## PROBLEM TO SOLVE
Within the listing, each line that has the string "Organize" should be copied.

## DATA FOR PROCESSING
--------------------------------

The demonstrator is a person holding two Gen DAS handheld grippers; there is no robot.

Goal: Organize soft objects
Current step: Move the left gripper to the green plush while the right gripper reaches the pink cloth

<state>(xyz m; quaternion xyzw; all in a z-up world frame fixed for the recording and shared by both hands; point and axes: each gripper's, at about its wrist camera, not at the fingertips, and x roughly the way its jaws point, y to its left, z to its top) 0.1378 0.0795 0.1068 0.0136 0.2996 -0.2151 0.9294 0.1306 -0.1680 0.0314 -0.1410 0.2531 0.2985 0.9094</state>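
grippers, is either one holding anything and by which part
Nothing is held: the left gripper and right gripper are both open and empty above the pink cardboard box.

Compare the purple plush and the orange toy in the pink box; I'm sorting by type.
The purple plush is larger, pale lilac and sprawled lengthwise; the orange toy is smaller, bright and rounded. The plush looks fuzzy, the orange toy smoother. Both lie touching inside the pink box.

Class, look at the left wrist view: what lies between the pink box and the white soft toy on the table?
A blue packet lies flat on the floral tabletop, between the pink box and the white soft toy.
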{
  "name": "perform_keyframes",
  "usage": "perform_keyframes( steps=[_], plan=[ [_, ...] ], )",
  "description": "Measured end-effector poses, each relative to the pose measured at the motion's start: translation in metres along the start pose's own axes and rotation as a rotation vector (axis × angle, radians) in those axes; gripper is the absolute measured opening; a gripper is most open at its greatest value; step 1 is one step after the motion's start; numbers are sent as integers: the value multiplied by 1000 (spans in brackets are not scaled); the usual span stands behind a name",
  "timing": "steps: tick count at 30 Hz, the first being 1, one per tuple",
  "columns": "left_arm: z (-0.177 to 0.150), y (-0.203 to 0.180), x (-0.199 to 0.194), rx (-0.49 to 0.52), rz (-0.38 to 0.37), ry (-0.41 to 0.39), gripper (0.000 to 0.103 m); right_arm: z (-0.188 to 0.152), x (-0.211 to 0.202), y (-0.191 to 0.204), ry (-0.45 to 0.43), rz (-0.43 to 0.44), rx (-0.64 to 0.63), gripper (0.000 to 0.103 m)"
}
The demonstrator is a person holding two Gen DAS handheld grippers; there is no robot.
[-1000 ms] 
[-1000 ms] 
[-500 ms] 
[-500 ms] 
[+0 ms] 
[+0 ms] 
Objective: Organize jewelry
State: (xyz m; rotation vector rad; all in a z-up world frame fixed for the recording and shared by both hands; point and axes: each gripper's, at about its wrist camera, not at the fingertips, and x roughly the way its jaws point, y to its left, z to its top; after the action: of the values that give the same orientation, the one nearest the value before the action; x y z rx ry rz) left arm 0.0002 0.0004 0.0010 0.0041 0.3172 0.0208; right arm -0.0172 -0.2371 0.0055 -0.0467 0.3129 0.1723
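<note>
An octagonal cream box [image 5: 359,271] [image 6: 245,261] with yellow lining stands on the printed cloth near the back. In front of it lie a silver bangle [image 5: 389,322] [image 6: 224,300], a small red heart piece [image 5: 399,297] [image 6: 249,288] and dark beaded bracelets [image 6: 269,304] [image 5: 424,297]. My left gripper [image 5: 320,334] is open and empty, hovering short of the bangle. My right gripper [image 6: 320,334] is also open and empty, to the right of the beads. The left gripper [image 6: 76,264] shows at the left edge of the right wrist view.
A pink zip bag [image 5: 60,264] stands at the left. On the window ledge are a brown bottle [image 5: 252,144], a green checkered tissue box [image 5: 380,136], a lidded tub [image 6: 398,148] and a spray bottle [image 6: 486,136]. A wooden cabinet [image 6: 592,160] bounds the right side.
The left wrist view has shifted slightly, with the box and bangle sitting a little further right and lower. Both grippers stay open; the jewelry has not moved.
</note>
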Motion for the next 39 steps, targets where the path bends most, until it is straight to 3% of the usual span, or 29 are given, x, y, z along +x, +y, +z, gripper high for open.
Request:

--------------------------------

## COMPLETED EXERCISE
Goal: Organize soft objects
Objective: Organize jewelry

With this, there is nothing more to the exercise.